Every line below from the one with "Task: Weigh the" through the one with "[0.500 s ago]" is to be repeated exactly, with no picture among them.
---------------
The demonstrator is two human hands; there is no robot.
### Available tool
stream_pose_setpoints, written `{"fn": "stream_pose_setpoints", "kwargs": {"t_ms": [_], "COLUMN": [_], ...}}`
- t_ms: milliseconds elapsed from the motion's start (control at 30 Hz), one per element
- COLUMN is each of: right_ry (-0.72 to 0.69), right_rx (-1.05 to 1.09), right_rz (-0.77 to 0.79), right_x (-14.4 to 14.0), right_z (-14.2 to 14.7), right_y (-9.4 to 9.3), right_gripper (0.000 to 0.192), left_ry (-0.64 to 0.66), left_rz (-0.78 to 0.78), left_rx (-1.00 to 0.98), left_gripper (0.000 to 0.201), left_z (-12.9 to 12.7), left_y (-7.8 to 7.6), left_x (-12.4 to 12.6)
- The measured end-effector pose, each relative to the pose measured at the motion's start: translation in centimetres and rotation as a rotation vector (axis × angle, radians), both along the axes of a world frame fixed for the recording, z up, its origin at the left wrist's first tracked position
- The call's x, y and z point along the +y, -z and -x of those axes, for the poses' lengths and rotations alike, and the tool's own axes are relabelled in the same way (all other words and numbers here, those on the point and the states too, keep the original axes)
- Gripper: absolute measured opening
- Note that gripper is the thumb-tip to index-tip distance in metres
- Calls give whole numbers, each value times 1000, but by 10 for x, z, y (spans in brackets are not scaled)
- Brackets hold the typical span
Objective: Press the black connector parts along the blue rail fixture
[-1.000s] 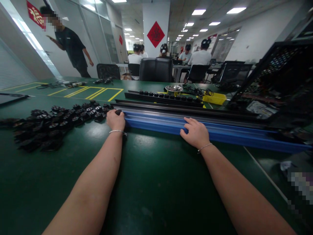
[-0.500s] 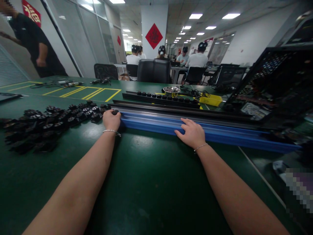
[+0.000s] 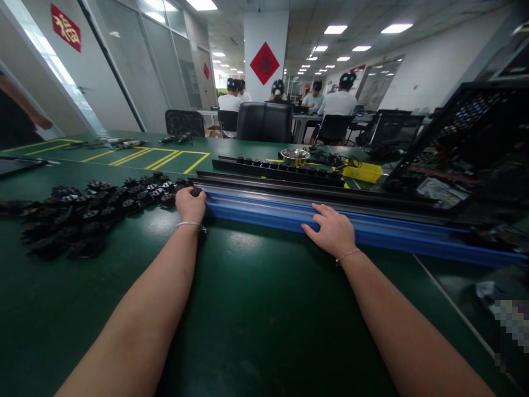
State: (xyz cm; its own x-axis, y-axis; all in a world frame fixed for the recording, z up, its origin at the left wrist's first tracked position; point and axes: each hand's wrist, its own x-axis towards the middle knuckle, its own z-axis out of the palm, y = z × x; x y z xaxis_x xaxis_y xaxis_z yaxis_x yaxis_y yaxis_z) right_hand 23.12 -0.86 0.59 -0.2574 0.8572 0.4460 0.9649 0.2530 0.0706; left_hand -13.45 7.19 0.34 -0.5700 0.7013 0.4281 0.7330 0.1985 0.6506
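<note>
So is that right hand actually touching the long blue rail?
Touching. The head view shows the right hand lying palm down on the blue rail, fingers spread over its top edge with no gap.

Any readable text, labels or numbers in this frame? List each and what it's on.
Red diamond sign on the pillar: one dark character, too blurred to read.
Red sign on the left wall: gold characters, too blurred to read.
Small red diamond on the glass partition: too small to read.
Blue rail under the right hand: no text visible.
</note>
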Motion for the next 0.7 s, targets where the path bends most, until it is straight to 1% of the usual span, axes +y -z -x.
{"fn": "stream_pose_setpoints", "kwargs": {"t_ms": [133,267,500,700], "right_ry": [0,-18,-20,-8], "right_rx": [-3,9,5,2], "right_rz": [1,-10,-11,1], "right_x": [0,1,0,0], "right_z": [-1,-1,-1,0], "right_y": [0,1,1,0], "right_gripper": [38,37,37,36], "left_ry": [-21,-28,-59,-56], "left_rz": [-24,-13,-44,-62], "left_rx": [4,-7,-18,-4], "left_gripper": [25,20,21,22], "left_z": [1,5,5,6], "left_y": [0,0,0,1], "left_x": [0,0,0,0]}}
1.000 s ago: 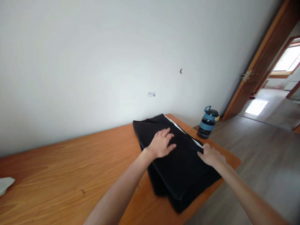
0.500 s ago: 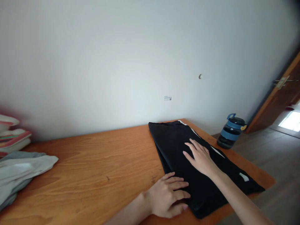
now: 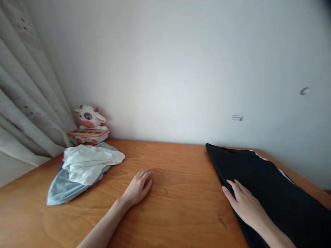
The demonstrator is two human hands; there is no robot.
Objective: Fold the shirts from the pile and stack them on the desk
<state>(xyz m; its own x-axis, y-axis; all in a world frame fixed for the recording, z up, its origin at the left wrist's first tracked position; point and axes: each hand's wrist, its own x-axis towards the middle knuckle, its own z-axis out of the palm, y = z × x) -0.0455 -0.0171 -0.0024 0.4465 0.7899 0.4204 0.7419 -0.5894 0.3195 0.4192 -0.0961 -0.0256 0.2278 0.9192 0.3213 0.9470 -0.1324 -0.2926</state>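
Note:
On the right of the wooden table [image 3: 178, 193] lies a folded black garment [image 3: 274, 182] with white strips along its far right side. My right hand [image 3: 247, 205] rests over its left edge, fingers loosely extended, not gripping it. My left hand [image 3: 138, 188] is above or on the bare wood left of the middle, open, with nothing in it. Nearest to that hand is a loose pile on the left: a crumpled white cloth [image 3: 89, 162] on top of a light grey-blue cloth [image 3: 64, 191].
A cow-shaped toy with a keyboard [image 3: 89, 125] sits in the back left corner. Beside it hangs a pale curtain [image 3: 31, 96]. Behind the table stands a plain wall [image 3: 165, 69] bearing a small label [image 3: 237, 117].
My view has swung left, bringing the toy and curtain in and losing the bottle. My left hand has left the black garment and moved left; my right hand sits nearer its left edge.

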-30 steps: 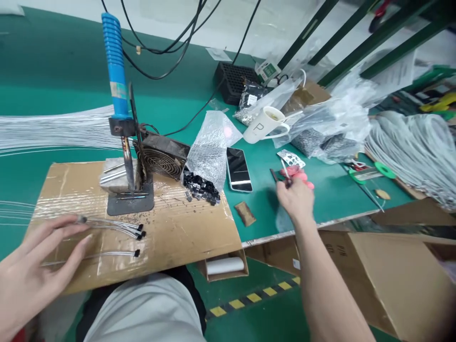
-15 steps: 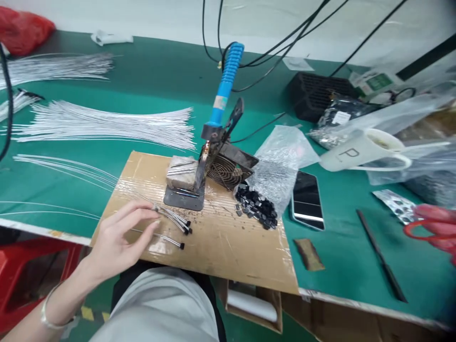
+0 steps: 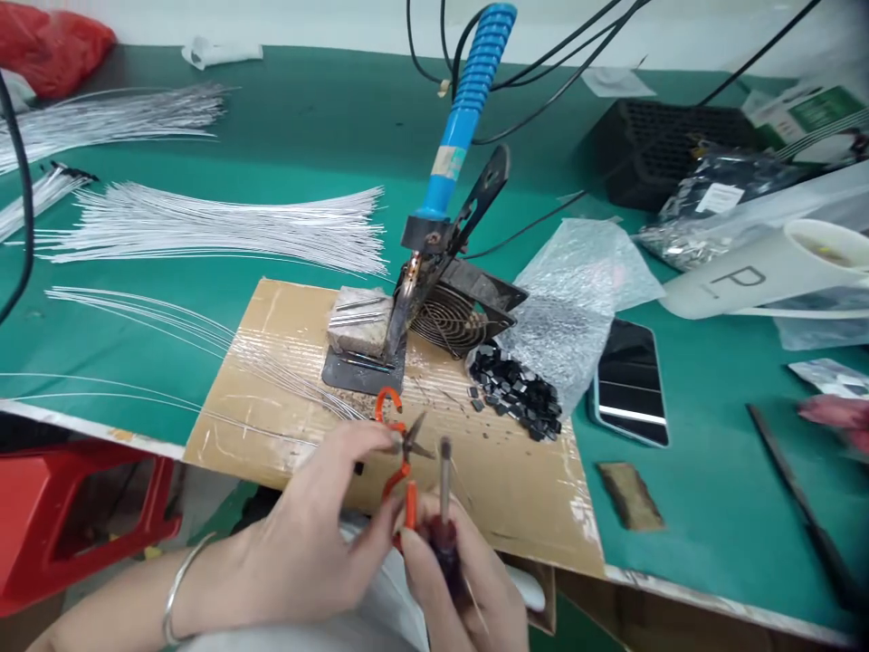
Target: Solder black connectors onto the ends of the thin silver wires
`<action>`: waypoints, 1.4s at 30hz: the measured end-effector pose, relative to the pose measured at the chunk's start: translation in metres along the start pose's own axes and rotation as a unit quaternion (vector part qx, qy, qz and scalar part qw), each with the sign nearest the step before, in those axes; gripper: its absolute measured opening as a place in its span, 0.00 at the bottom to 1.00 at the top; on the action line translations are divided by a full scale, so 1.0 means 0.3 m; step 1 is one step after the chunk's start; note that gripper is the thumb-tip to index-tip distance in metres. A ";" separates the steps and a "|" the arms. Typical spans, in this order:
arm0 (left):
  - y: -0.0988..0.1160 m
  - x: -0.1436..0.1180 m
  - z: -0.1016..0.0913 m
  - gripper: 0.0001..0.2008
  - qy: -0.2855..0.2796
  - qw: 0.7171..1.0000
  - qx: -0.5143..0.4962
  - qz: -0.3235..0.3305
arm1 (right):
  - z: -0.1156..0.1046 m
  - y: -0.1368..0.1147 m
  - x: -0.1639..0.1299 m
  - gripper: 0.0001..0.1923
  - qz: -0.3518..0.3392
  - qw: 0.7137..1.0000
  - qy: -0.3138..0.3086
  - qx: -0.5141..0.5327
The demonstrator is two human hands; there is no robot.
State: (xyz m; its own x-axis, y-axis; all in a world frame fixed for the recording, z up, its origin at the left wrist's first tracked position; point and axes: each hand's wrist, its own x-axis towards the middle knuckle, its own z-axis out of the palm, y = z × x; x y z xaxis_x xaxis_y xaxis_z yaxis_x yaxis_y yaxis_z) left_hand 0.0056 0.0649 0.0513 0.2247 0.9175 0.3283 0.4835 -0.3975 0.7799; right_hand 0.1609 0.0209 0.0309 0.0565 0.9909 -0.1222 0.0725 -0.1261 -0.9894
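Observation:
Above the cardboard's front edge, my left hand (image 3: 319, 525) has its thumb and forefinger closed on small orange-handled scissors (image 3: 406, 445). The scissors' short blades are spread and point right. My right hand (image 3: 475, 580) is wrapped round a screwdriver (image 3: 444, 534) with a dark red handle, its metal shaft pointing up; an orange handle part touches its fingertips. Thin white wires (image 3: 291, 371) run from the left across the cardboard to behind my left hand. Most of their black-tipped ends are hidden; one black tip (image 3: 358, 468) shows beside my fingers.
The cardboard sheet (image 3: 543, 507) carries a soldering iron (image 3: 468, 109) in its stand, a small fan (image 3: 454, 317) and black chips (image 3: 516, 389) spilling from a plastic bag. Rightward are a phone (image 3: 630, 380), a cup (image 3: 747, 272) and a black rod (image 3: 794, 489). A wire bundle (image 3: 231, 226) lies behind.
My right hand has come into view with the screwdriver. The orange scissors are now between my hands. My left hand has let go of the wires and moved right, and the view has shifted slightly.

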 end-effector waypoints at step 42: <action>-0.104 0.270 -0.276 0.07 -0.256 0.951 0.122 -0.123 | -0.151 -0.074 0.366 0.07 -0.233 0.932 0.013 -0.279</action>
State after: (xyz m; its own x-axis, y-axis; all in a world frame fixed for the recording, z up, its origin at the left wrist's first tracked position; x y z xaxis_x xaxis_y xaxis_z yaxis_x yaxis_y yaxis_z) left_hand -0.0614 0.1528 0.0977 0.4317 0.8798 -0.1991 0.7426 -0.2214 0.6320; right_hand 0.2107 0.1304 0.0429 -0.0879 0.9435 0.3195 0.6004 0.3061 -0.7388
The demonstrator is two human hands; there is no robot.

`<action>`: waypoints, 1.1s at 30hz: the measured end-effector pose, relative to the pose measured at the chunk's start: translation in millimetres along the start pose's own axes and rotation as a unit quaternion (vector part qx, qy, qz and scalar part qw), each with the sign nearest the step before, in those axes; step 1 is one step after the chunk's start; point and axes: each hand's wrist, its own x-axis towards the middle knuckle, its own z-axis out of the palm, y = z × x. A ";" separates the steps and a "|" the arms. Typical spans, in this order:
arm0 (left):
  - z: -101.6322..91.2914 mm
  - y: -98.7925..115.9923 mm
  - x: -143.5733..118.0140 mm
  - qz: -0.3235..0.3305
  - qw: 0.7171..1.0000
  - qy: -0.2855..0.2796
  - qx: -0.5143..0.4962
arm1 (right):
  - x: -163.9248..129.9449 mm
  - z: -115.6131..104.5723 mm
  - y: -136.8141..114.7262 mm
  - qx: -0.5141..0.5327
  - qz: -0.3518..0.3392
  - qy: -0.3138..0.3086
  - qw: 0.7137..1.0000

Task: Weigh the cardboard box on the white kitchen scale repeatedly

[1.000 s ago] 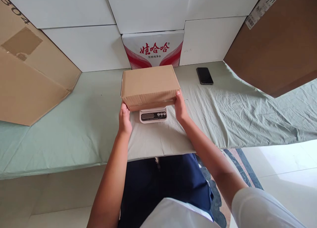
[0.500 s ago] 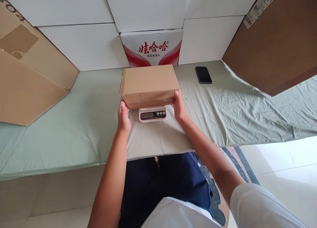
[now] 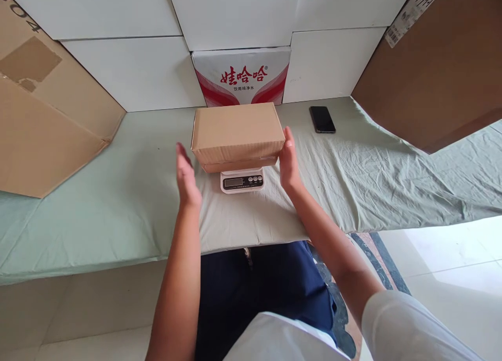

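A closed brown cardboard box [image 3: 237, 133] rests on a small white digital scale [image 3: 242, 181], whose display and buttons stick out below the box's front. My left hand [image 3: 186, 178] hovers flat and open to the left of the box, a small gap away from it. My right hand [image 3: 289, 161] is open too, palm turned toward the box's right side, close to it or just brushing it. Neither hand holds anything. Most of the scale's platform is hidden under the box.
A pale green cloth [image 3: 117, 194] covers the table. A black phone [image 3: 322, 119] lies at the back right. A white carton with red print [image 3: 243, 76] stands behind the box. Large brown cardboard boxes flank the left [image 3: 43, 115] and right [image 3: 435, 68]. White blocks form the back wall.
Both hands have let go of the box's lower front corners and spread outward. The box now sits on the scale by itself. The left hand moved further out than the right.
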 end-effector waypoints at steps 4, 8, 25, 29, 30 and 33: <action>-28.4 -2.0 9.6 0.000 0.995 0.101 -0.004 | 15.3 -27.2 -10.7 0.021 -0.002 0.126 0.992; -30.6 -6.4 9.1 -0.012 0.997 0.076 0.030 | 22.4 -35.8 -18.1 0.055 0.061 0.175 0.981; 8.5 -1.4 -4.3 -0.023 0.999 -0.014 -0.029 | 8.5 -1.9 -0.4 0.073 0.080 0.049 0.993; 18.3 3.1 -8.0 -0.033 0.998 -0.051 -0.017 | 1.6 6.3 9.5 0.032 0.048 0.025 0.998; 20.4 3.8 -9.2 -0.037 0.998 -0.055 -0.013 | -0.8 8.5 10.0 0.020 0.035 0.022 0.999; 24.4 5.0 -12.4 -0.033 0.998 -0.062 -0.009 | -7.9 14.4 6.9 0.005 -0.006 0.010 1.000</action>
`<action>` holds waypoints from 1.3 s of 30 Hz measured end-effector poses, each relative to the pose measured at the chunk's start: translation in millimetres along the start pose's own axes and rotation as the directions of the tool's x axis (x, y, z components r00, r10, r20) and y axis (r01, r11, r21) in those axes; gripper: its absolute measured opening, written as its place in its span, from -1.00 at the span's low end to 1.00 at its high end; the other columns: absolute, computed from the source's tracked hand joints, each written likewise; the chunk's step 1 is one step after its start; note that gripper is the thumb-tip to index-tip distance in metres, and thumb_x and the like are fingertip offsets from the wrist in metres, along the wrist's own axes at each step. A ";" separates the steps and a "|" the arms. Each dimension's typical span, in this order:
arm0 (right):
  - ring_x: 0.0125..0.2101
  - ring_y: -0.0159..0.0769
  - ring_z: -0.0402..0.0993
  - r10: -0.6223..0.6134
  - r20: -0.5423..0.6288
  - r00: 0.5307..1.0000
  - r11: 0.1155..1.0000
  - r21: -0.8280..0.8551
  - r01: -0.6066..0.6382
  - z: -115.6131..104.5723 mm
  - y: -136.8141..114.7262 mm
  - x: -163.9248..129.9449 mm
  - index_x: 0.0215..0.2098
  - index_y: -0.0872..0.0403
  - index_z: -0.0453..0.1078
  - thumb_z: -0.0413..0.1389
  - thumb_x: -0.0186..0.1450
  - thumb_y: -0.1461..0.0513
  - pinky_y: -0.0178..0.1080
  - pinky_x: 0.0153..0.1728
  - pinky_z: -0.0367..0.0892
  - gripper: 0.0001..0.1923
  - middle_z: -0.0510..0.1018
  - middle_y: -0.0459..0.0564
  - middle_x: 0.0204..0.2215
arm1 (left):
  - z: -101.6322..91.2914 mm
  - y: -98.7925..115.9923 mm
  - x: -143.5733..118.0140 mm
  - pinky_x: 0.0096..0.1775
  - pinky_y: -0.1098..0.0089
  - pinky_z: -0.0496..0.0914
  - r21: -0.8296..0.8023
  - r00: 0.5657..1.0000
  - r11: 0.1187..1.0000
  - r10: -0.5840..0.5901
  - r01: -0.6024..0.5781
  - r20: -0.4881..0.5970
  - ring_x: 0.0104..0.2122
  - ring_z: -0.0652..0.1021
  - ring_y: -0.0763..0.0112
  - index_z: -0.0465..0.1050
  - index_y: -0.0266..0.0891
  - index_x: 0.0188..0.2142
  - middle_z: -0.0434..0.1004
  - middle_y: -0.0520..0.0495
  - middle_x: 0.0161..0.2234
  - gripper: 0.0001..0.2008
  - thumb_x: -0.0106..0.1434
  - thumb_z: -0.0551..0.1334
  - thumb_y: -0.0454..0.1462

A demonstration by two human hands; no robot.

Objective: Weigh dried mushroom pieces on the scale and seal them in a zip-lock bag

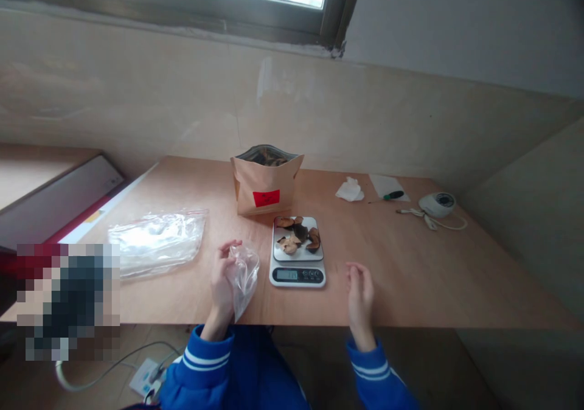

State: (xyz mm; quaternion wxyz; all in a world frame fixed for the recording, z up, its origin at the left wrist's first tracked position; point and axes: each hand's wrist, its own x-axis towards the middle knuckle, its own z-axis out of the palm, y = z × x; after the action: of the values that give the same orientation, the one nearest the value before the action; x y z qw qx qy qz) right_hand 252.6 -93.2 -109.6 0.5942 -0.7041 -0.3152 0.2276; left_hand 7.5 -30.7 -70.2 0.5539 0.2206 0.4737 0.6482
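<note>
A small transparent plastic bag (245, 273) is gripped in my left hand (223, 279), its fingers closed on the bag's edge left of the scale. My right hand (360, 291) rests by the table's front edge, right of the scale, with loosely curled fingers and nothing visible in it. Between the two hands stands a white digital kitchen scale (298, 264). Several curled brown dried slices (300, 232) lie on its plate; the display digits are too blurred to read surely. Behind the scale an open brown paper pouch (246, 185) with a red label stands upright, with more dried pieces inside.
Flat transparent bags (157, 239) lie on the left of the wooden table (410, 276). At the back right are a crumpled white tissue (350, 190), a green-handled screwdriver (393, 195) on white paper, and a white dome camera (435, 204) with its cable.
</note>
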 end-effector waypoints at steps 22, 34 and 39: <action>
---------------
▶ **Answer space**
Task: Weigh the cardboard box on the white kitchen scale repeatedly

[1.000 s ago] 
[0.500 s ago] 

The exercise has been answered completely.